_What the task asks_
When you copy the data, keep every line exactly as written and skip the pictures.

——

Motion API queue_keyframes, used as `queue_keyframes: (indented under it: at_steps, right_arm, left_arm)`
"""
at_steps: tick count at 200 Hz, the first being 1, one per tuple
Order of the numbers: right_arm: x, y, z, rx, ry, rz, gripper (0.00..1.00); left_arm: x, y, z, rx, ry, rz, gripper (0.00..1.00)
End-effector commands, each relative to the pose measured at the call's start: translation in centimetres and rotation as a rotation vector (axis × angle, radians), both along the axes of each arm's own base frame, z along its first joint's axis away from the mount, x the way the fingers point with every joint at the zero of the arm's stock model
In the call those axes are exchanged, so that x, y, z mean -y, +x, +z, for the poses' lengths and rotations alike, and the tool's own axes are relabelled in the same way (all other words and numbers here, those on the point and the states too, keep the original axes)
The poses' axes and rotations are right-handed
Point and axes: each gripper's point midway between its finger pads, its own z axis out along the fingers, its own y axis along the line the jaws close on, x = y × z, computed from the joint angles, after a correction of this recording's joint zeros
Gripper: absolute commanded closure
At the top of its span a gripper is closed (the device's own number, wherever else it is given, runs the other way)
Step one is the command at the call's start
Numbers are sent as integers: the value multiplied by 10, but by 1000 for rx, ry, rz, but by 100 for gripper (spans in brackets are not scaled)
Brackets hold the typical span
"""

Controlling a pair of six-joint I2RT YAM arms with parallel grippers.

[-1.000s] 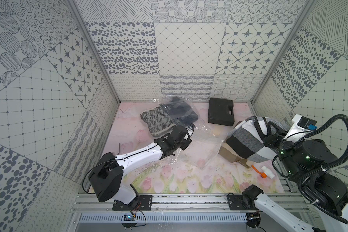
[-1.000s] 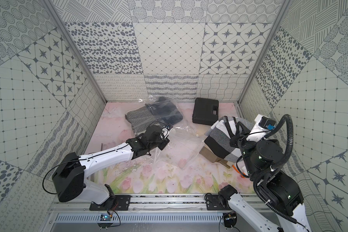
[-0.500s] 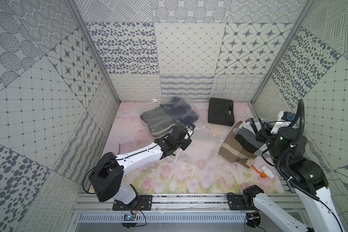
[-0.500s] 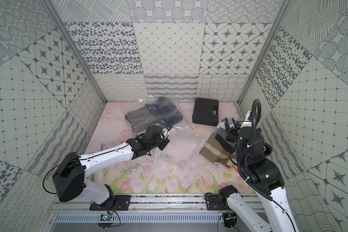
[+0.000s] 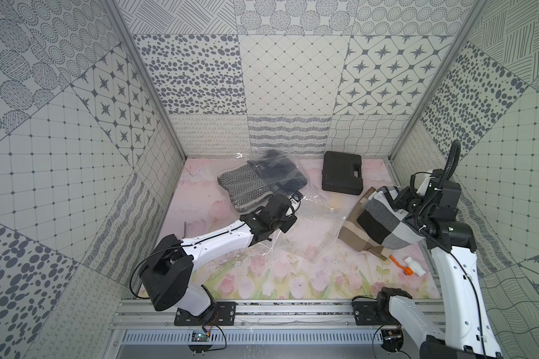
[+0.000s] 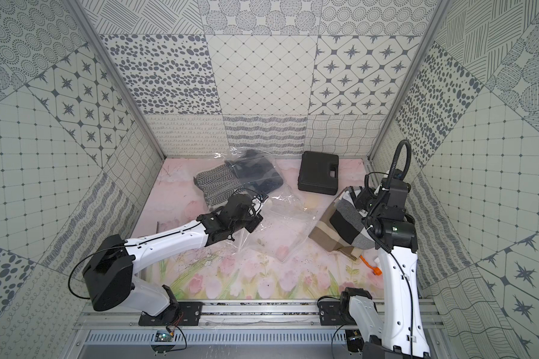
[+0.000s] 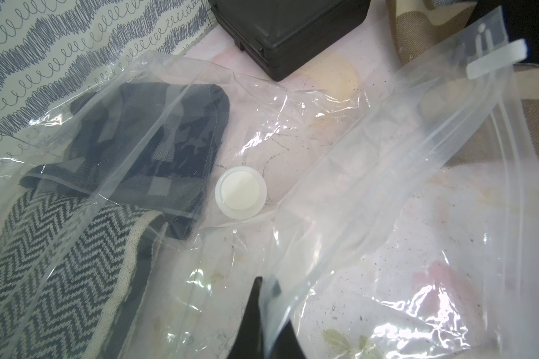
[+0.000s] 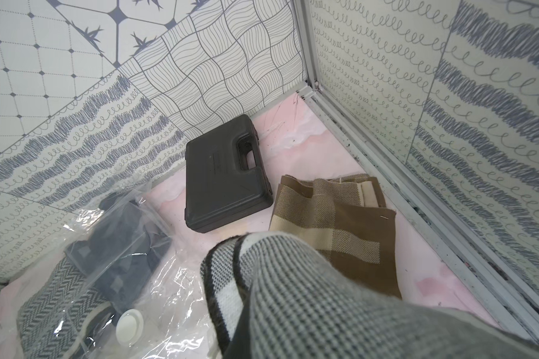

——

_Solved exercise_
Motion API queue_keyframes, used as `queue_keyframes: (indented under it: at_steps, right_arm, left_arm)`
"""
at_steps: tick count at 200 Hz, the first being 1, one per tuple
Order of the numbers: right_arm: x, y, z, rx, ry, rz, gripper (0.00..1.00); left_arm: x, y, z, rx, ry, rz, gripper (0.00..1.00)
End-effector commands, each relative to the pose measured at the call's start: translation in centimetres and rotation as a rotation vector (axis × angle, radians), both along the axes of each arm's own base frame, z along its first joint's axis away from the mount, x the way the fingers point with every joint at the zero of the arm's stock model
In the call those axes are exchanged, so that x, y, z mean -y, +x, +z, for the poses' lengths and rotations alike, and the tool's own axes are relabelled in the same way (all other words and numbers here, those on the point and the states too, keep the original axes)
The poses' axes and rotations are right-handed
Point and axes: each gripper's point midway between its finger pads, its own z axis out along the fingers, its own y axis along the line the jaws close on, x = y × z, computed from the joint angles, after a correction of this recording's joint zeros
Gripper: absolute commanded closure
At the top of its span a gripper is closed (the device's own number, wherever else it is given, runs the other way)
Step one is the command at the call's start
Numbers are sent as integers: the value multiplied by 10, but by 1000 for rx, ry, rz, but by 100 for gripper (spans in brackets are not scaled)
Brackets hold the typical span
"""

Controlling a pair of six-joint I2RT YAM arms with parallel grippers.

[-1.000s] 
[-1.000s] 
[-0.500s] 
[-0.500s] 
[+0.000s] 
[+0.000s] 
[+0.000s] 
[+0.000s] 

The output for this exercise is complete.